Extract the complete listing and output it unchanged.

━━━ DATASET SECTION

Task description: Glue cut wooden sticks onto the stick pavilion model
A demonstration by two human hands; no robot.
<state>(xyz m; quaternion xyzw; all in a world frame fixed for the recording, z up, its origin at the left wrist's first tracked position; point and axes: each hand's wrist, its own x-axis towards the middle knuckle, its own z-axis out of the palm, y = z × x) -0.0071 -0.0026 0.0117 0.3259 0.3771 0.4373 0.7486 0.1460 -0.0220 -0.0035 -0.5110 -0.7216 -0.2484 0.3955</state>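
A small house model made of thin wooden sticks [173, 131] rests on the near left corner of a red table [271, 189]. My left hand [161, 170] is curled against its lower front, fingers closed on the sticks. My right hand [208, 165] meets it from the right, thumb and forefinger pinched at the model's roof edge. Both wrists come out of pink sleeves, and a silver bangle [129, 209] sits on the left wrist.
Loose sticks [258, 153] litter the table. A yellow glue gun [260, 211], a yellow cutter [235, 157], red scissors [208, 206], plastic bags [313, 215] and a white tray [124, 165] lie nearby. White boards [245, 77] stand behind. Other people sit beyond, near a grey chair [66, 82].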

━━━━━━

> _RESPONSE TO THIS TASK_:
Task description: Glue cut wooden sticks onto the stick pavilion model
A demonstration by two human hands; no robot.
<state>(xyz m; quaternion xyzw; all in a world frame fixed for the recording, z up, its origin at the left wrist's first tracked position; point and axes: each hand's wrist, its own x-axis towards the middle knuckle, its own z-axis out of the palm, y = z × x) -0.0071 -0.0026 0.0117 0.3259 0.3771 0.4373 0.7486 0.1460 -0.0220 -0.0035 -0.5110 -0.7216 -0.2484 0.3955</state>
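A small house model made of thin wooden sticks [173, 131] rests on the near left corner of a red table [271, 189]. My left hand [161, 170] is curled against its lower front, fingers closed on the sticks. My right hand [208, 165] meets it from the right, thumb and forefinger pinched at the model's roof edge. Both wrists come out of pink sleeves, and a silver bangle [129, 209] sits on the left wrist.
Loose sticks [258, 153] litter the table. A yellow glue gun [260, 211], a yellow cutter [235, 157], red scissors [208, 206], plastic bags [313, 215] and a white tray [124, 165] lie nearby. White boards [245, 77] stand behind. Other people sit beyond, near a grey chair [66, 82].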

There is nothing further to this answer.